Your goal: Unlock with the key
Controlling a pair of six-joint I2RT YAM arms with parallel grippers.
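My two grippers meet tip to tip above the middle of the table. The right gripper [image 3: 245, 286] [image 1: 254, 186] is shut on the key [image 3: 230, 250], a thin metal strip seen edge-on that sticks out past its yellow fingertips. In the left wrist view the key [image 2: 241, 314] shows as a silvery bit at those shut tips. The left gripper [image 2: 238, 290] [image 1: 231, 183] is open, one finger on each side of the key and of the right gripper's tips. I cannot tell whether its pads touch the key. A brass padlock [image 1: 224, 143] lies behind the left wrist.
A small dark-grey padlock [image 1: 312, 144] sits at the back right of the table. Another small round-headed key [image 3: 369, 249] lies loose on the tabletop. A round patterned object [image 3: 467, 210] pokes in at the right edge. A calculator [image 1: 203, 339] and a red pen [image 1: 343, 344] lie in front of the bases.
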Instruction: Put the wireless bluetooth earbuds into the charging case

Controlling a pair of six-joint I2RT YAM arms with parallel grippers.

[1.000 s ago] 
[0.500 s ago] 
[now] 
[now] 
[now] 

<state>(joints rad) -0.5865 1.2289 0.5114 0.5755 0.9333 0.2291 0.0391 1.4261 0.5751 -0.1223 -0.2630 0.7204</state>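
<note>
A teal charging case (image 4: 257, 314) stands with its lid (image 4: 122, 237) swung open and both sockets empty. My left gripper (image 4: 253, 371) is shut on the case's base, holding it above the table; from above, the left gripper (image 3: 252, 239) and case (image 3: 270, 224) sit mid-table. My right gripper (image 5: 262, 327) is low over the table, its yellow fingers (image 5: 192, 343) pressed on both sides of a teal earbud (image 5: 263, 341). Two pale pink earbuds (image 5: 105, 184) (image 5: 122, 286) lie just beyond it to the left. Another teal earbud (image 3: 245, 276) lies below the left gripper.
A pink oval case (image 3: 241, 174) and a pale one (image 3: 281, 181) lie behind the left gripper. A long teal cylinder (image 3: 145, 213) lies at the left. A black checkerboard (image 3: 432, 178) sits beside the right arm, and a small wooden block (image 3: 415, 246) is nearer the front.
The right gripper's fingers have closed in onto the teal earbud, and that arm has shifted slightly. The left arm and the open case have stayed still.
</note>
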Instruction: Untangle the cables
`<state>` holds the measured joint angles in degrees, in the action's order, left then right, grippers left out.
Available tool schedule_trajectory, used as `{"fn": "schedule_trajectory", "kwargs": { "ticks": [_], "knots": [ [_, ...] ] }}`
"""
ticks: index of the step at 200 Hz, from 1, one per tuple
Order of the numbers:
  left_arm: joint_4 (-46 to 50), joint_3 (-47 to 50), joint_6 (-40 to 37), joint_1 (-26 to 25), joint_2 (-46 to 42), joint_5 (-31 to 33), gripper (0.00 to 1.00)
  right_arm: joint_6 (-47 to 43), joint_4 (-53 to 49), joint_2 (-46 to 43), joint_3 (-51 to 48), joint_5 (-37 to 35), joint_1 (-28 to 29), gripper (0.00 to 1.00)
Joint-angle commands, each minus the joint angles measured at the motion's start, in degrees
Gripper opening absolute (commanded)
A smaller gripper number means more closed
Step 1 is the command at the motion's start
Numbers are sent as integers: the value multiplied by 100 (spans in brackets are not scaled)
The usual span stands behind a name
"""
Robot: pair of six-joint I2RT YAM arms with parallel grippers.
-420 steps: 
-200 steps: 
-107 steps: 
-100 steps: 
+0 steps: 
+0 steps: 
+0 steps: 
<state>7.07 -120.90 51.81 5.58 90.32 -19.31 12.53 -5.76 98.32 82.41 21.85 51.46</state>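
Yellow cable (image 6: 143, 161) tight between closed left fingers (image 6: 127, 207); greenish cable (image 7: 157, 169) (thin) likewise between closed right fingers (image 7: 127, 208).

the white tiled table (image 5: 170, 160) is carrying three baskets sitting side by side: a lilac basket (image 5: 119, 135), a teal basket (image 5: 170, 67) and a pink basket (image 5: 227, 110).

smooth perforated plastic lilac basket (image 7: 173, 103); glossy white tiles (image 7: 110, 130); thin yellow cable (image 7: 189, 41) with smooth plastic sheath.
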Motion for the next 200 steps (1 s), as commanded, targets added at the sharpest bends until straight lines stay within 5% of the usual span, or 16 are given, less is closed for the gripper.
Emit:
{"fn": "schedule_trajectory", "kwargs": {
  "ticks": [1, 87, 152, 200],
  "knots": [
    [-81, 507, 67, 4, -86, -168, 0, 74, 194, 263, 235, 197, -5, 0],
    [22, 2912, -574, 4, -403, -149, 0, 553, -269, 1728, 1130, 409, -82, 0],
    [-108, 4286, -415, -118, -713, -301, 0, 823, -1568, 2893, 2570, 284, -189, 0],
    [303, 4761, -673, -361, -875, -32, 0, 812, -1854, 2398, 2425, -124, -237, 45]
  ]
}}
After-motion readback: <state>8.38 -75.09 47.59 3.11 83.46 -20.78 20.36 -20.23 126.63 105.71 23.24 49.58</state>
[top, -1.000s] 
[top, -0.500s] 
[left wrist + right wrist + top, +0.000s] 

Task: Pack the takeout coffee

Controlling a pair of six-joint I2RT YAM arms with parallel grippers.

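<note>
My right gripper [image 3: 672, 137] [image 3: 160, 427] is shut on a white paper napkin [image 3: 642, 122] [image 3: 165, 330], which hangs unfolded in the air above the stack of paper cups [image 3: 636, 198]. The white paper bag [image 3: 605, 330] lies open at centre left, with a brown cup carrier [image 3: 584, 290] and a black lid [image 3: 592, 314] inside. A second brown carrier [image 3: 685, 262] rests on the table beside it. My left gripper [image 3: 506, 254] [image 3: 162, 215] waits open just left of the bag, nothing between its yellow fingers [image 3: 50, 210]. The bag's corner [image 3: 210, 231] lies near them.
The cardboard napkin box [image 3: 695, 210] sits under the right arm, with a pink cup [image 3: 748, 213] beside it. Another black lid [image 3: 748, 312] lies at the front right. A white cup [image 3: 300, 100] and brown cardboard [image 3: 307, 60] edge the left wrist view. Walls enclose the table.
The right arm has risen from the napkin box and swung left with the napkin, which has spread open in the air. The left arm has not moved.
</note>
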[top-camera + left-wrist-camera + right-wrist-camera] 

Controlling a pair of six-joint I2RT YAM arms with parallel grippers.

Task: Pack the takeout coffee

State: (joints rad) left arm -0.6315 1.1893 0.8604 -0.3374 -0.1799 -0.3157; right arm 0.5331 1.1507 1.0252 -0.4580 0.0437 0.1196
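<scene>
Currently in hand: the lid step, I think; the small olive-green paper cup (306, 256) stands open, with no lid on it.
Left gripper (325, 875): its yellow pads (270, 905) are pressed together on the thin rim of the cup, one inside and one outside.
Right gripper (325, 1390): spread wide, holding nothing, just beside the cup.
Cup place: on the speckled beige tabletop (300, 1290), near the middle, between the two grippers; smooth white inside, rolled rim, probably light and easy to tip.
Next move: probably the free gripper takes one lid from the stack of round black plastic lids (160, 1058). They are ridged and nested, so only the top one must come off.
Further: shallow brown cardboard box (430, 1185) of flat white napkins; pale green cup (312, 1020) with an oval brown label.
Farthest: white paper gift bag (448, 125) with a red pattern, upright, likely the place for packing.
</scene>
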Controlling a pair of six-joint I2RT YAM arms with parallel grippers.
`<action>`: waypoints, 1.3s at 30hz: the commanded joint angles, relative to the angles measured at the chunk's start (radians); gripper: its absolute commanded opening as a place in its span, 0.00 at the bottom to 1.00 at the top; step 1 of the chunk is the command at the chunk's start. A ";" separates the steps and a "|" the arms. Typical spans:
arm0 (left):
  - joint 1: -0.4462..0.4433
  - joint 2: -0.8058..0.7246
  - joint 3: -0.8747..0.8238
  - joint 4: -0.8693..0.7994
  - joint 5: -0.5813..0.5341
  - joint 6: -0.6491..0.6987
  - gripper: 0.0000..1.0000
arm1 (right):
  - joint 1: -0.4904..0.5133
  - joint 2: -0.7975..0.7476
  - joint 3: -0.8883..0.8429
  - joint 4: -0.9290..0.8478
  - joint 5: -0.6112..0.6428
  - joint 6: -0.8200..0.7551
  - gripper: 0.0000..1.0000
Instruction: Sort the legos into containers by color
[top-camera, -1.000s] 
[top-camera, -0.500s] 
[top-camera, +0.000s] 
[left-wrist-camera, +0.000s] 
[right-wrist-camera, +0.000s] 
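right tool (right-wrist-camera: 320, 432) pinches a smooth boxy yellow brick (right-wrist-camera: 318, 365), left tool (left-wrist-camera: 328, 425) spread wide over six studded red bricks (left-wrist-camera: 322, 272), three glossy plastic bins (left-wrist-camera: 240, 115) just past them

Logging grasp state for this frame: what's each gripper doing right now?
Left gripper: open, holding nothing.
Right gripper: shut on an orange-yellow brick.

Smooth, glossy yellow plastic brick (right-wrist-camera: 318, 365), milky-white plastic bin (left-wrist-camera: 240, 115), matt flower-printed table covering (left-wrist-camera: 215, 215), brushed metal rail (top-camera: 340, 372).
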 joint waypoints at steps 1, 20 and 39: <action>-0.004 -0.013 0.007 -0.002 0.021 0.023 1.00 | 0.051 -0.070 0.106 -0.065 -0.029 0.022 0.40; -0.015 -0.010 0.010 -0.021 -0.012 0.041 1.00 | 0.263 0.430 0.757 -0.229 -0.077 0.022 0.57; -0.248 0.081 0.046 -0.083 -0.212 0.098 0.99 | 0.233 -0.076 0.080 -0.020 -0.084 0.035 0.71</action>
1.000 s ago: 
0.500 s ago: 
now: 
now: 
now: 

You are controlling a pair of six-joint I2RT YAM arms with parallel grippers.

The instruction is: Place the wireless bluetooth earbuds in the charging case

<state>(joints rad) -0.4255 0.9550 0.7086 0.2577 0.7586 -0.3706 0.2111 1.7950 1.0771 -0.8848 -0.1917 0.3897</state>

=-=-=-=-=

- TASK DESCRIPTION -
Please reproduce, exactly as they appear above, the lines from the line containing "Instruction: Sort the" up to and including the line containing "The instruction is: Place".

- ANSWER SECTION -
Instruction: Sort the legos into containers by color
[top-camera, -1.000s] 
[top-camera, -0.500s] 
[top-camera, +0.000s] 
[left-wrist-camera, +0.000s] 
[right-wrist-camera, +0.000s] 
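right tool (right-wrist-camera: 320, 432) pinches a smooth boxy yellow brick (right-wrist-camera: 318, 365), left tool (left-wrist-camera: 328, 425) spread wide over six studded red bricks (left-wrist-camera: 322, 272), three glossy plastic bins (left-wrist-camera: 240, 115) just past them

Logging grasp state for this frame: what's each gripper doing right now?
Left gripper: open, holding nothing.
Right gripper: shut on an orange-yellow brick.

Smooth, glossy yellow plastic brick (right-wrist-camera: 318, 365), milky-white plastic bin (left-wrist-camera: 240, 115), matt flower-printed table covering (left-wrist-camera: 215, 215), brushed metal rail (top-camera: 340, 372).
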 joint waypoints at steps 1, 20 and 39: <action>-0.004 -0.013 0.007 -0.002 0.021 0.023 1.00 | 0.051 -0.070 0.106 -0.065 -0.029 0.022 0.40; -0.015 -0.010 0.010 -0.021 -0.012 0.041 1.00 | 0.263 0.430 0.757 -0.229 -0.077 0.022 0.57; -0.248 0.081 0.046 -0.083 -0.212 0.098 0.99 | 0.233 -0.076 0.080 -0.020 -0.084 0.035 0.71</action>
1.000 s ago: 
0.500 s ago: 
now: 
now: 
now: 

You are controlling a pair of six-joint I2RT YAM arms with parallel grippers.

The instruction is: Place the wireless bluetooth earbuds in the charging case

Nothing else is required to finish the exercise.